Georgie swallows hard. She has a dozen questions—what's happened, why he needs somewhere to stay, why he looks like this—he looks like he's been through emotional turmoil, through hell—and worse, why a dead woman has followed him here. But she doesn't know how to ask these questions. And she can't just turn him away. Jon helped her heal during one of the worst periods of her life, even if he doesn't know it. And she can do the same. 
"Yeah," Georgie says, and leans forward to pull Jon into a hug—tentative at first, and then stronger, when Jon latches on like he needs it. "Y-yeah, Jon, of course."
Jon rambles out a frantic thank you, layered in with apologies and copious promises to pay rent, but it becomes harder to listen. Right over Jon's shoulder, the dead woman is staring right at her, her mouth hanging open. She's got long hair and glasses, and she looks exhausted, and it isn't immediately obvious how she has died, which is unusual. And she's looking right at Georgie. She says, suddenly, "Can you—can you see me?"

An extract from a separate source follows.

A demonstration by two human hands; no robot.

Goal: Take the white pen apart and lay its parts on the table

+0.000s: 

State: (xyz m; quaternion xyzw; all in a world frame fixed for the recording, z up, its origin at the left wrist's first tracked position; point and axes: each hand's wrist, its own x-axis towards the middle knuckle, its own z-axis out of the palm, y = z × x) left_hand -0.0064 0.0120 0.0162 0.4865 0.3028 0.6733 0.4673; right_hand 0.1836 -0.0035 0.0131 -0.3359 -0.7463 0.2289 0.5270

It isn't the first time a ghost has spoken to her, but it's a rare enough occasion to be shocking. Her throat is thick with surprise, and she can't say anything in front of Jon, so she just sort of imperceptibly nods. Holds the dead woman's gaze for a moment. 
"Fuck," says the dead woman. "Thank—thank god, thank Christ, I…" She pauses and looks at Jon, then back at Georgie, still numbly hugging Jon there in the hall. "My name is Sasha," she says, and Georgie thinks of the scene in The Sixth Sense where the sick little girl under the blanket asks for help. "Can you… can you help me?"